On Wednesday, several countries voiced their grave concerns about a decision by Japan to dump contaminated water from Fukushima nuclear accidents into the sea.
China, South Korea, Russia and other countries expressed dissatisfaction with Japan's decision at the 31st Meeting of States Parties to the United Nations Convention on the Law of the Sea (UNCLOS).
"All countries have the obligation to abide by the provisions of UNCLOS on the protection and preservation of the maritime environment, and jointly take care of the home that mankind depends on for survival," said Geng Shuang, China's deputy permanent representative to the United Nations.
"Recently, the Japanese government unilaterally decided to dispose of the contaminated water from Fukushima nuclear power plant by ocean discharge. China expresses her grave concern to this decision," he said.
Geng pointed out that the amount of nuclear-contaminated water Japan intends to discharge, its duration, the sea area covered, and its potential risks are all unprecedented.
On April 13, the Japanese government announced plans to release more than 1 million tons of contaminated wastewater from Fukushima nuclear accidents into the Pacific Ocean over the next 30 years, with the first discharge beginning in about two years. It will be the largest nuclear waste-releasing activity in human history.
Geng mentioned that Studies have shown that once the Fukushima nuclear-contaminated water is released into the sea, it will quickly spread to most of the Pacific Ocean, and further to the global waters.
"The nuclear-contaminated water that Japan plans to discharge contains a lot of radioactive substances which will have severe impacts on the maritime environment, ecosystems and human health," he said.
"According to the stipulations of UNCLOS, when dealing with nuclear-contaminated water, Japan should take all measures necessary to ensure that activities under its jurisdiction or control will not cause damage by pollution to other States and their environment, and to ensure that resulting pollution will not spread beyond the areas where it exercises sovereign rights," he continued.
Experts have pointed out that dumping nuclear-contaminated water into the sea is not the only solution Japan can take.
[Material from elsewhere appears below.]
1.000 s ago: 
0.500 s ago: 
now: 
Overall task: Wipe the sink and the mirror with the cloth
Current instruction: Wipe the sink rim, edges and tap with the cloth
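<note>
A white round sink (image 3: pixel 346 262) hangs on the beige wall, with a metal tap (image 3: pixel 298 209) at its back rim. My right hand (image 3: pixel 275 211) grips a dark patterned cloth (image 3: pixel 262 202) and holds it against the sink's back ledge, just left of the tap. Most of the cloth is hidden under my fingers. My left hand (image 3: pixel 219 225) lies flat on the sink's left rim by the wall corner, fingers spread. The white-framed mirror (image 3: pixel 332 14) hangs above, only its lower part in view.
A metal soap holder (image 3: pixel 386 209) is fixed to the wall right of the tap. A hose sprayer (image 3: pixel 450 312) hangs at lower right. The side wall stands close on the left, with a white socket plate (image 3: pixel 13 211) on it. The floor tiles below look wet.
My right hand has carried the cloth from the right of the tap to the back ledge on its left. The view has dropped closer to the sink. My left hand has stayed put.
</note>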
There are other ways to dispose of it, including "hydrogen release", "stratum injection" and "underground burial".
According to international law, including UNCLOS, Japan must also fulfill various obligations, such as timely notification, full consultation, environmental impact assessment and monitoring, international cooperation and information exchange, said Geng.
"Japan is fully aware that the discharge of nuclear-contaminated water may cause severe harm to the global marine environment. It is fully aware of its international obligations under UNCLOS and other international treaties. It is also fully conscious of various doubts and opposition at home and abroad," he said.
However, before exhausting safe disposal means, disclosing all relevant information, fully consulting with neighboring countries and other stakeholders or coming up with verification arrangement that can be monitored, Japan decided unilaterally to dump the nuclear-contaminated water into the sea out of pure economic considerations, Geng said.
"This approach is opaque, irresponsible and unfriendly. It is maliciously intended, knowingly offensive and self-interested, and it runs counter to the consensus and momentum of the international community to protect and sustainably use the oceans," he said.
He said that China strongly urges Japan to earnestly fulfill its international obligations and handle the Fukushima nuclear-contaminated water issue prudently in an open and transparent manner.
"Without fully negotiating and reaching a consensus with all stakeholders and relevant international institutions, no nuclear-contaminated water can be discharged into the ocean wantonly. Japan should face up to and fulfill its responsibilities to all mankind and the future generations by avoiding irreversible damage to human health and global marine ecology," he said.
Worried about the discharge plan, South Korea and Russia also expressed their objections at Wednesday's meeting.
"Disposal of contaminated water is an issue of global importance, as its impact on human health, the maritime ecosystem and the environment goes beyond boundaries and borders," said Jongin Bae, deputy permanent representative of the Republic of Korea to the UN.
"We underline that transparency, open and good-faith consultation with all stakeholders, including neighboring countries, and precautionary principle must be fully observed in making a decision having transboundary impact."
"In that regard, we join all the other relevant stakeholders in expressing grave concern over the detrimental impact on health and safety that may result from the disposal of contaminated water into the sea and reiterate our call for the reconsideration of the decision, he said.
Anna Evstigneeva, a Russian diplomat to the UN, said: "We share the concern stated by the representatives of the Republic of Korea and China when they were talking about the planned release of water from Fukushima One, a nuclear plant. We also share the opinion that it would make sense to have a comprehensive assessment of this by a specialized agency and also bilaterally with neighboring states."